[[ DATA EXTRACTS, beginning ]]

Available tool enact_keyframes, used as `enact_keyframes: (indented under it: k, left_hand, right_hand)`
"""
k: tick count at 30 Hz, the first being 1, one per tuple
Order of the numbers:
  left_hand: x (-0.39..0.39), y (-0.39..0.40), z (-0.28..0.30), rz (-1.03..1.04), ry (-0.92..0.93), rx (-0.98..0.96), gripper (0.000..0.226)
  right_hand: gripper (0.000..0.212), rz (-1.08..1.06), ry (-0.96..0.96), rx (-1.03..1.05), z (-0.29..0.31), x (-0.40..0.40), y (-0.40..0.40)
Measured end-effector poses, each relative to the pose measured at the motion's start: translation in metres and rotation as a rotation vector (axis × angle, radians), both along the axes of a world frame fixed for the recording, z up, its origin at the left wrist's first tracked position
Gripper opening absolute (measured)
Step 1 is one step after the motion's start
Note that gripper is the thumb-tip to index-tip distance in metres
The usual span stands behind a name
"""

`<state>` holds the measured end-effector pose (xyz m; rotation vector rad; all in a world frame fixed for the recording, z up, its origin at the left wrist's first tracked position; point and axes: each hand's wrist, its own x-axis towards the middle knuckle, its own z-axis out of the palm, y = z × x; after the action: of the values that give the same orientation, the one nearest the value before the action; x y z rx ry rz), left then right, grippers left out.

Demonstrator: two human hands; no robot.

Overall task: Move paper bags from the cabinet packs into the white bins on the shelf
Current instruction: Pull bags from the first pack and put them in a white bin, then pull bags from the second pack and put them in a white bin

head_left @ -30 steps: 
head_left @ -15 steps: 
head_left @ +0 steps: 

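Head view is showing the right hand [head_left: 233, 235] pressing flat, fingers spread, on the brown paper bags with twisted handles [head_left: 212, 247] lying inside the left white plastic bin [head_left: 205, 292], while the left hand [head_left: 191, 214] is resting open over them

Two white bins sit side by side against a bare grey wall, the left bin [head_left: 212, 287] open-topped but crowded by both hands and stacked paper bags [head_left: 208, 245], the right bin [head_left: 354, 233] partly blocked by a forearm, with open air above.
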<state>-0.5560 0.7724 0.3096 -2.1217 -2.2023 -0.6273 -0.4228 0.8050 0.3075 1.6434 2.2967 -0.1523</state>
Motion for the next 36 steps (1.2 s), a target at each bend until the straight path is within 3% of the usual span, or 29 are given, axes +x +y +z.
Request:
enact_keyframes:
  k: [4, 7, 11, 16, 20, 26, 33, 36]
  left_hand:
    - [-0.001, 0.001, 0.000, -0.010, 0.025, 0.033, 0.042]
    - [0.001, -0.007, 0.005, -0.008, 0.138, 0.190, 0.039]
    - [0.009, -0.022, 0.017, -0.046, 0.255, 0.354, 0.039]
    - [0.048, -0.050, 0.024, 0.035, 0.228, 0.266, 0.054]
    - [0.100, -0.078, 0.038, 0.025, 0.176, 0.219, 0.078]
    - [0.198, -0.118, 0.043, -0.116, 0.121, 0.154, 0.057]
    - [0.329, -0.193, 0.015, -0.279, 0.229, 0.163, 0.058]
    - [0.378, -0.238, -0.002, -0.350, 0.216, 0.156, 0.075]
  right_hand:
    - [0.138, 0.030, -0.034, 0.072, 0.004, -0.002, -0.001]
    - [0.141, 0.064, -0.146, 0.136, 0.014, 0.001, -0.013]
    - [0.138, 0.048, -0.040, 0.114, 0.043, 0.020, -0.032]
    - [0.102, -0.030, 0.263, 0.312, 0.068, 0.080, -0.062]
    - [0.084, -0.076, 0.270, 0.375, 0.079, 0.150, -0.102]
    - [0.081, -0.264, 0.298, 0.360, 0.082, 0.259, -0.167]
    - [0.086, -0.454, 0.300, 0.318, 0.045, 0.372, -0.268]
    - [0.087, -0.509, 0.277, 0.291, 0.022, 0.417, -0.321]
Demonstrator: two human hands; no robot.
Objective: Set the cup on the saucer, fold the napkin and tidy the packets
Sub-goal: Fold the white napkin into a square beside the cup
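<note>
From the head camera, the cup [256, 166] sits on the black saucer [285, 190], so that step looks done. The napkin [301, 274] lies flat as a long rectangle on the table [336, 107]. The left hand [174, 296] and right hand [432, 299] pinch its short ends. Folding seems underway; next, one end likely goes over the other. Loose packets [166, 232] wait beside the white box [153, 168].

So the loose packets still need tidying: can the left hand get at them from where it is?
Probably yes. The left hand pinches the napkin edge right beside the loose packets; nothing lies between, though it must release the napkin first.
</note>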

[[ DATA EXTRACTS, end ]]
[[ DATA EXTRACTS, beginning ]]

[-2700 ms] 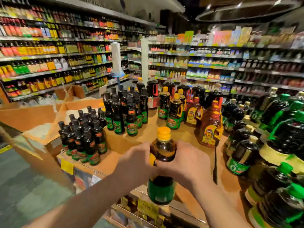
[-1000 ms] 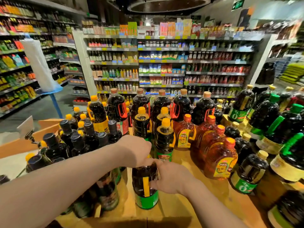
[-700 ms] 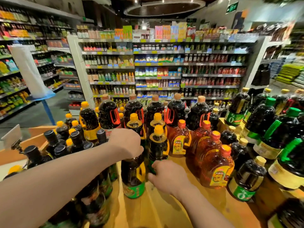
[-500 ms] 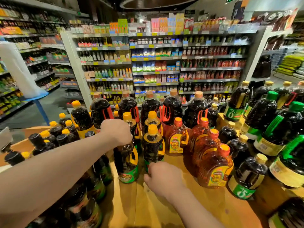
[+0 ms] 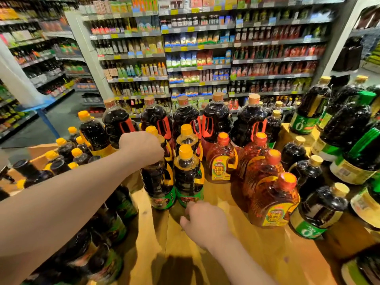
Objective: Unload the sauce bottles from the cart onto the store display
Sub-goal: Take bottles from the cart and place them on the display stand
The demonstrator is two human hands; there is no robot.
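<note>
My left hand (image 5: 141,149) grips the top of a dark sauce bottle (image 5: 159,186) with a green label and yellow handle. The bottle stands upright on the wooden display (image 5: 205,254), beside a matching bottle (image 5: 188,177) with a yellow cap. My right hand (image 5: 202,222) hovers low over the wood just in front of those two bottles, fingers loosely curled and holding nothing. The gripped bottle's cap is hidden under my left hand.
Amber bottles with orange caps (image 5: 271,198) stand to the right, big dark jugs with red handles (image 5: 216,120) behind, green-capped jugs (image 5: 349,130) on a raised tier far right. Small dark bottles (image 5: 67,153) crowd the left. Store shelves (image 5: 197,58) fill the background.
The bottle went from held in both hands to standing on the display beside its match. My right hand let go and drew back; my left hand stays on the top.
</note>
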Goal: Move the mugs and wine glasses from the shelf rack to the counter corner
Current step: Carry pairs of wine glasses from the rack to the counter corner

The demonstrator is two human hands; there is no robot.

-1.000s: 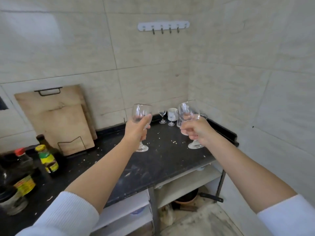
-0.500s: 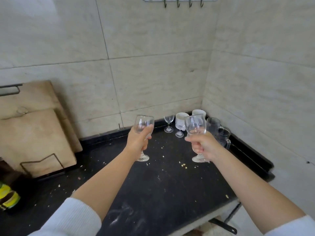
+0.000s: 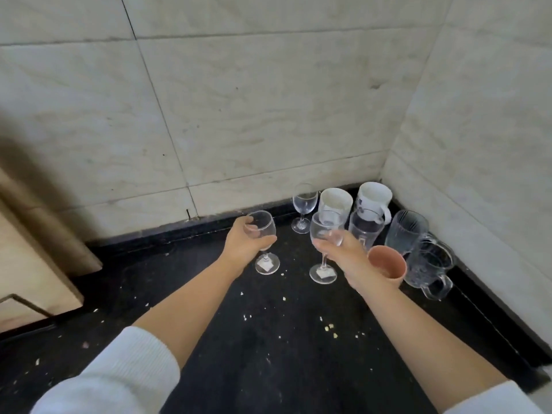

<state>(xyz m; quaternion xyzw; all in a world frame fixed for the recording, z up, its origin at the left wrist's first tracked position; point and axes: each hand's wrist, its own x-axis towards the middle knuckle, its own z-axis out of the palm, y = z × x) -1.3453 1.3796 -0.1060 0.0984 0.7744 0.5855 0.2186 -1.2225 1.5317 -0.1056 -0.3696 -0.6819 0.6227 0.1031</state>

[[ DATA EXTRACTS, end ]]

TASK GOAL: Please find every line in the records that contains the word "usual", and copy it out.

EXERCISE OUTPUT:
The usual span stands behind a name
Motion for the next 36 steps (1.2 s), a target at each bend until the straight path is within 3% of the usual span, or 29 are given, axes +x +y +z.

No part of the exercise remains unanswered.